Amar Belani décortique le verdict de la justice européenne défavorable au Maroc
Dans un entretien accordé aujourd’hui au magazine Afrique-Asie, Amar Belani, actuel ambassadeur d’Algérie à Bruxelles et auprès de l’Union européenne, a qualifié l’arrêt de la Cour de justice de l’Union européenne (CJUE) se rapportant à l’accord d’association UE-Maroc de «défaite politique sévère pour le Maroc» dans la mesure où, précise-t-il, «ses implications juridiques et politiques sont énormes». Pour M. Belani, cet arrêt est important dans la mesure où «il dispose que le territoire du Sahara Occidental a un statut séparé et distinct et que le Maroc n’a pas et ne peut prétendre à aucune espèce de souveraineté sur ce territoire autonome». Le diplomate algérien mentionne, en outre, qu’«il s’inscrit dans le droit-fil de la Charte des Nations unies et de ses dispositions sur le droit des peuples à disposer d’eux-mêmes, ainsi que sur l’exercice du droit à l’autodétermination, qui a été réaffirmé avec force par la Cour internationale de justice en 1975».

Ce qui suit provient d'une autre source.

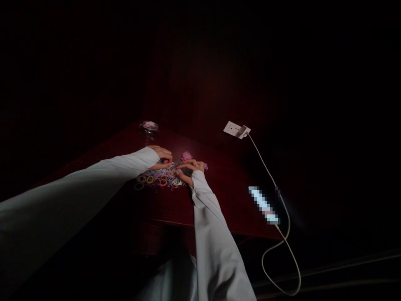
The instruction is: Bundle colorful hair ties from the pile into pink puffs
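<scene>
A pile of small colourful elastic hair ties [163, 182] lies spread on the dark red table, with larger rings along its near side. My left hand [162, 155] is at the far left edge of the pile, its thumb and fingertips drawn together. Over the pile's right side, my right hand [191, 169] has its thumb and forefinger close together in a pinch. Whatever is between the fingers of either hand is too small and dark to make out. A pink round bundle [186, 156] rests just beyond my right hand.
At the table's far left stands a small clear round container [149, 126]. A white wall socket [233, 129] holds a plugged-in charger, whose white cable [265, 159] loops down to a blurred-out, phone-like device [264, 205] at the right. Deep darkness surrounds the table [219, 209].
</scene>
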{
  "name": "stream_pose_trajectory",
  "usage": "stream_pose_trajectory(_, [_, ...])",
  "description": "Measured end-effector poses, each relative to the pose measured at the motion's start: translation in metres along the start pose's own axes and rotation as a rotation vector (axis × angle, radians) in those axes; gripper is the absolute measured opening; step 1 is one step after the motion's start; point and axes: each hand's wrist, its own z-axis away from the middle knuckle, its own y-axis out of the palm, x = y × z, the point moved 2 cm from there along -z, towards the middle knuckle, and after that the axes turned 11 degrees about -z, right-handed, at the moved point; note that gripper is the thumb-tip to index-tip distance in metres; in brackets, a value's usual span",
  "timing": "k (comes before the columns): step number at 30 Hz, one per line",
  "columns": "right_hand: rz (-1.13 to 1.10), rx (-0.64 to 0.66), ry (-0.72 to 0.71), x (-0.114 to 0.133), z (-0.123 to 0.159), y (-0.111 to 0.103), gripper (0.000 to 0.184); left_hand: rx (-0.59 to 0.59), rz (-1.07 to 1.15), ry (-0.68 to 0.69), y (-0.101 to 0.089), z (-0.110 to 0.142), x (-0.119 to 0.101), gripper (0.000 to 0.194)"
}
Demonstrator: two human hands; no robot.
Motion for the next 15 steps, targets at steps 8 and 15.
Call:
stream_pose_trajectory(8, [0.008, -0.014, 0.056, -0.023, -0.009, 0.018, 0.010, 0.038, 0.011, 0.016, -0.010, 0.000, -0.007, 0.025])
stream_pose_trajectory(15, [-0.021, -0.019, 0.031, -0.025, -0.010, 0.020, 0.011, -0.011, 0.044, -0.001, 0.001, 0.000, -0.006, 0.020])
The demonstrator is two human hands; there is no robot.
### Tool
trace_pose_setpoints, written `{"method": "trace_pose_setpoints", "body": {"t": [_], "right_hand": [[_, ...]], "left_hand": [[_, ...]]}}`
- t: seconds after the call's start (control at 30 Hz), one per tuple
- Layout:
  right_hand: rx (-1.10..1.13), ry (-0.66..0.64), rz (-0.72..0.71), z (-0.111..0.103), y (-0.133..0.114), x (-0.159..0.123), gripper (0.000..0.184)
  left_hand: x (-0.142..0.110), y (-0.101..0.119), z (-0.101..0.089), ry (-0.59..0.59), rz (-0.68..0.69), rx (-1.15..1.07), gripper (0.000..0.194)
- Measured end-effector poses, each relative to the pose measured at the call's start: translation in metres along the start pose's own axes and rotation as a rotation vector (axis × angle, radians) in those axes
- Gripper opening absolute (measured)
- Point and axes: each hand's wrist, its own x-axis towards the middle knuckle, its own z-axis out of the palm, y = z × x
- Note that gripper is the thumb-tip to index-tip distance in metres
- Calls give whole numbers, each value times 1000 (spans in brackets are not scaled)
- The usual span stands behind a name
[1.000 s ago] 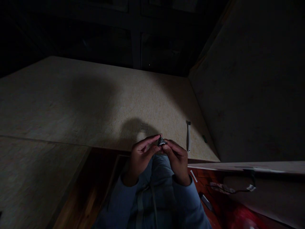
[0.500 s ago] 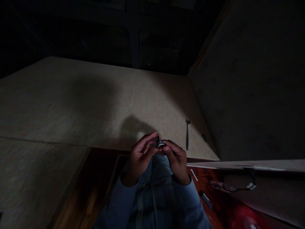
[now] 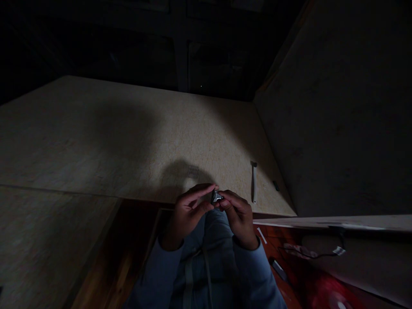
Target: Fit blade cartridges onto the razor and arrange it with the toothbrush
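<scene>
A small shiny black-and-silver piece (image 3: 216,197) is held between my two hands, above my lap at the table's front edge. Its exact kind is too dark and small to tell. My left hand (image 3: 190,209) has its thumb and fingertips at the piece's left side, with the fingers curved over. From the right, my right hand (image 3: 237,213) pinches the narrow end between thumb and forefinger. Beyond the left fingers, a small clear plastic item (image 3: 193,172) lies on the table (image 3: 206,133).
A slim light-handled tool with a dark head (image 3: 254,182) lies on the table to the right. Near it is a small dark object (image 3: 276,186). A dark panel (image 3: 337,116) rises along the right edge. Down on the reddish floor are a white strip (image 3: 262,235) and a cable (image 3: 322,256).
My left fingers have shifted slightly down and opened a little around the piece. The piece has turned a bit and shows more of its silver face. The right hand is nearly still.
</scene>
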Motion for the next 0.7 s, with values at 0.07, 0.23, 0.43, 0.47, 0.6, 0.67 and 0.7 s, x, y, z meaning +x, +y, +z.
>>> {"method": "trace_pose_setpoints", "body": {"t": [0.07,0.23,0.43,0.47,0.6,0.67,0.7], "right_hand": [[-36,-18,1,-1,-2,0,24],[-105,-58,-13,-3,-8,2,23],[-127,-96,-32,-5,-8,3,23],[-128,-99,-35,-5,-8,3,23],[-136,-118,-41,-6,-9,3,20],[-140,-130,-40,-7,-10,3,18],[-138,-133,-41,-7,-11,4,18]], "left_hand": [[-1,0,-2,-8,-25,24,34],[-2,5,-4,-23,-87,22,35],[-2,10,-8,-92,-72,136,34],[-2,10,-9,-103,-64,149,34],[-2,12,-13,-129,-37,190,34],[-2,12,-14,-142,-40,204,34],[-2,11,-14,-147,-44,209,34]]}}
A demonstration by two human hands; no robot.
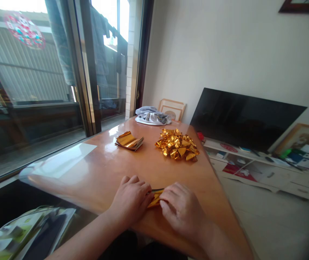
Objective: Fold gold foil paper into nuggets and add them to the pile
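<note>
A folded sheet of gold foil paper (155, 198) lies at the near side of the wooden table (111, 180), between my two hands. My left hand (131, 195) grips its left end, fingers curled over it. On the right end, my right hand (180, 206) closes with thumb and fingers together. The middle of the foil shows; its ends are hidden under my fingers. Farther along the table sits a stack of gold foil sheets (129, 140). To the right of that stack is a heap of folded gold foil pieces (178, 144).
Folded clothes (153, 116) lie at the table's far end, beside framed pictures (172, 108). A television (243, 119) stands on a low white cabinet (268, 177) to the right. Glass windows (35, 72) run along the left. A round tray (16, 234) with boxes is at lower left.
</note>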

Cette décision de justice «exécutoire» et «opposable aux institutions européennes et aux pays membres de l’UE» a de nombreuses implications. La première de ces implications, indique Amar Belani, a trait au fait que «le Maroc est et doit être considéré comme une puissance d’occupation et (que) la fiction commode de “puissance administrante de facto” derrière laquelle s’abritait l’UE ne tient plus la route puisqu’elle est désormais catégoriquement récusée par la cour».
L’ambassadeur d’Algérie à Bruxelles ajoute que «du point de vue du droit international, aucun accord signé entre le Maroc et l’UE ne peut être appliqué au Sahara Occidental». Il insiste, par ailleurs, sur le fait que «les prochains accords bilatéraux devront déterminer explicitement et avec précision le champ territorial, c’est-à-dire le seul territoire du Maroc dans ses frontières internationalement reconnues, à l’exclusion du territoire du Sahara Occidental, pour éviter cette ambiguïté qui foule au pied la légalité internationale». Pour Amar Belani, «les prochains accords que l’UE sera amenée à signer avec le Maroc se feront obligatoirement sans le Sahara Occidental qui ne fait pas partie du territoire marocain».
Autre implication non moins importante : toutes les entreprises européennes basées sur le territoire du Sahara Occidental et qui contribuent au pillage des ressources du peuple sahraoui sont dans une situation de violation du droit tel qu’édicté par la CJEU. A ce propos, M. Belani avertit que ces entreprises «ne peuvent s’y maintenir qu’à la condition de solliciter et d’obtenir le consentement du Front Polisario, en sa qualité de seul représentant légitime du peuple sahraoui». Ce dernier, dit-il, est tout à fait dans son droit de leur réclamer des dommages et intérêts pour compenser la spoliation et leur présence illégale au Sahara Occidental durant les quinze dernières années.
«Les stratagèmes visant à contourner le Front Polisario, à travers une pseudo-consultation de la “population sahraouie” choisie et triée sur le volet, comme évoqué par certains responsables marocains, ne passeront pas, car les résolutions des Nations unies tout comme les accords signés par le Maroc et le Polisario consacrent ce dernier comme le seul représentant légitime du peuple du Sahara Occidental», a soutenu encore l’ambassadeur d’Algérie auprès de l’Union européenne.
Contrairement à ce qui est dit, insiste-t-il, «l’arrêt ne rectifie aucune “appréciation politique erronée”, mais bien au contraire, il va au-delà des considérations de l’arrêt du tribunal de première instance du 10 décembre 2015, en ruinant définitivement la fiction d’une prétendue souveraineté marocaine sur le territoire non autonome du Sahara Occidental».
Est-ce que cet arrêt pourrait avoir un impact sur la demande du Maroc de rejoindre l’Union africaine ? Certainement, répond Amar Belani, qui ajoute qu’«une éventuelle adhésion du Maroc à l’UA sera conditionnée par son acceptation formelle des critères et des principes consignés dans l’Acte constitutif de l’UA, notamment l’acceptation et le respect des frontières héritées du colonialisme, et elle ne se fera certainement pas au détriment de la RASD qui est un Etat fondateur de l’Union africaine».